On 11. 06. 19 20:25, Ron Shapiro wrote:
> Is there a way I can run those? Any way I can help get this in?
> 
> On Thu, Jun 6, 2019 at 10:36 AM Jan Lahoda <jan.lahoda at oracle.com 
> <mailto:jan.lahoda at oracle.com>> wrote:
> 
>     Hi Ron,
> 
>     I think we should run it through the perf tests, just to be sure (and I
>     didn't have time for that yet), but otherwise, I think that simple
>     change looks useful to me.
> 
>     Thanks,
>           Jan
> 
>     On 06. 06. 19 3:41, Ron Shapiro wrote:
>      > Friendly ping - is the first webrev ready for submission?
>      >
>      > On Thu, May 30, 2019, 7:09 PM Ron Shapiro <ronshapiro at google.com
>     <mailto:ronshapiro at google.com>
>      > <mailto:ronshapiro at google.com <mailto:ronshapiro at google.com>>> wrote:
>      >
>      >     Do you have any other comments on the first webrev? Is there
>      >     anything else we need to do to submit that?
>      >
>      >     On Wed, May 22, 2019 at 11:00 AM Ron Shapiro
>     <ronshapiro at google.com <mailto:ronshapiro at google.com>
>      >     <mailto:ronshapiro at google.com
>     <mailto:ronshapiro at google.com>>> wrote:
>      >
>      >         I think there still would be benefit in that as well, as I'm
>      >         seeing that come up in other contexts (as referenced in
>     the bug).
>      >
>      >         On Wed, May 22, 2019 at 9:06 AM Jan Lahoda
>      >         <jan.lahoda at oracle.com <mailto:jan.lahoda at oracle.com>
>     <mailto:jan.lahoda at oracle.com <mailto:jan.lahoda at oracle.com>>> wrote:
>      >
>      >             Sorry, I was too busy last few days.
>      >
>      >             I was peeking at some possible improvements, but I
>     think I
>      >             like Ron's
>      >             first (.00) patch - that caches what can be cached
>     nicely.
>      >
>      >             Looking at the testcase generated by Ron's reproducer
>     using:
>      >             python test.py 7
>      >
>      >             and the (biggest) size of the outcome of:
>      >             types.membersClosure(site,
>     false).getSymbolsByName(sym.name <http://sym.name>
>      >             <http://sym.name>, cf)
>      >
>      >             seems to be 13700 elements - which means the Scope lookup
>      >             and iteration
>      >             runs ~13700 times, so avoiding these additional
>     lookup costs
>      >             seems like
>      >             a clear win.
>      >
>      >             I have an idea that might speed up the iterations through
>      >             deeply nested
>      >             CompoundScopes, although the effect of that in
>     combination
>      >             with Ron's is
>      >             going to be fairly limited, if any, I think.
>      >
>      >             Jan
>      >
>      >             On 22. 05. 19 12:24, Maurizio Cimadamore wrote:
>      >              > This doesn't work.

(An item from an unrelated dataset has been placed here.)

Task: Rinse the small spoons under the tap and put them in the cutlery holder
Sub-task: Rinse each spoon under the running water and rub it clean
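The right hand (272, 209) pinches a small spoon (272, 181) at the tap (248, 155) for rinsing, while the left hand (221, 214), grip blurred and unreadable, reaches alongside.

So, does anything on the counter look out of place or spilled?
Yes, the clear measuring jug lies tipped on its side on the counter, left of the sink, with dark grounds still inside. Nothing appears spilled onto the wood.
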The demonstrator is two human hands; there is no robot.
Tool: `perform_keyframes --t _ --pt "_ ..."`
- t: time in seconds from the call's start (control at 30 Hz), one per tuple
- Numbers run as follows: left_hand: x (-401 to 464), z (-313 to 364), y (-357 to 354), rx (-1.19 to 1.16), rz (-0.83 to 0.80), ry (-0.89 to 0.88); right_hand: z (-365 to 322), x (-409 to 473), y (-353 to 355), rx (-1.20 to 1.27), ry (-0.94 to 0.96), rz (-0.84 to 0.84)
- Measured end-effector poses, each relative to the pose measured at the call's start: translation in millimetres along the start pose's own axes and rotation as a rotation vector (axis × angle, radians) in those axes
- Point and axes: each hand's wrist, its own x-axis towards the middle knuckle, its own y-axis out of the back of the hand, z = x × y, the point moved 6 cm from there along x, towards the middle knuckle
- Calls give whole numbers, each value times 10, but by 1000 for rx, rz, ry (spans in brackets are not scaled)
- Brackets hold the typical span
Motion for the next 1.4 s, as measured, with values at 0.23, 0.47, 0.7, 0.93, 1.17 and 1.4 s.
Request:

You are basically relying on
>     the order
>      >             in which
>      >              > symbols are entered in the members closure scope.
>      >              >
>      >              > In simple example like these:
>      >              >
>      >              > class A {
>      >              >      int m(List<String> l) {return 0;}
>      >              > }
>      >              >
>      >              > class B extends A {
>      >              >     int m(List<Integer> l) {return 0;}
>      >              > }
>      >              >
>      >              >
>      >              > The logic you proposed will not work. That's
>     because we
>      >             first see B::m -
>      >              > and 'symbolByName' is empty at that stage; so we
>     add it
>      >             there. Then we
>      >              > do another round and see A::m - but we don't
>     really look
>      >             there - given
>      >              > that we first check to see if the symbol we're
>      >             considering (sym) is
>      >              > override-equivalent with B::m (the only symbol in
>      >             symbolByName). And
>      >              > that happens to be the case, since they are the same
>      >             symbol. So we exit
>      >              > the loop, w/o having found any clash.
>      >              >
>      >              > In other words, symbolByName would need to also
>     contain
>      >             A::m for the
>      >              > code to see the clash - but that never happens; by the
>      >             time A::m is
>      >              > added, is already too late.
>      >              >
>      >              >
>      >              > I think caching the result of
>      >              >
>      >              > types.membersClosure(site,
>      >             false).getSymbolsByName(sym.name <http://sym.name>
>     <http://sym.name>, cf)
>      >              >
>      >              > is a good measure.
>      >              >
>      >              > I'm a bit surprised that iteration is so slow
>      >             (membersClosure is slow to
>      >              > set up, but once you do it the results are
>     cached). So,
>      >             rather than
>      >              > tweaking the algorithm, I think it'd be better to
>      >             investigate the reason
>      >              > was to why asking a compound scope iterator is so
>     slow,
>      >             which then would
>      >              > yield dividends for the rest of the code as well.
>      >              >
>      >              > Maurizio
>      >              >
>      >              >
>      >              > On 21/05/2019 21:21, Maurizio Cimadamore wrote:
>      >              >>
>      >              >> I see what you have done - I have to think about it a
>      >             bit to see if I
>      >              >> can come up with some counter example.
>      >              >>
>      >              >> Thanks
>      >              >> Maurizio
>      >              >>
>      >              >> On 21/05/2019 17:39, Ron Shapiro wrote:
>      >              >>> Are the checks of the inner loop symmetrical?
>      >              >>>
>      >              >>> Currently it's checking m_i against (m_0..n - m_i ).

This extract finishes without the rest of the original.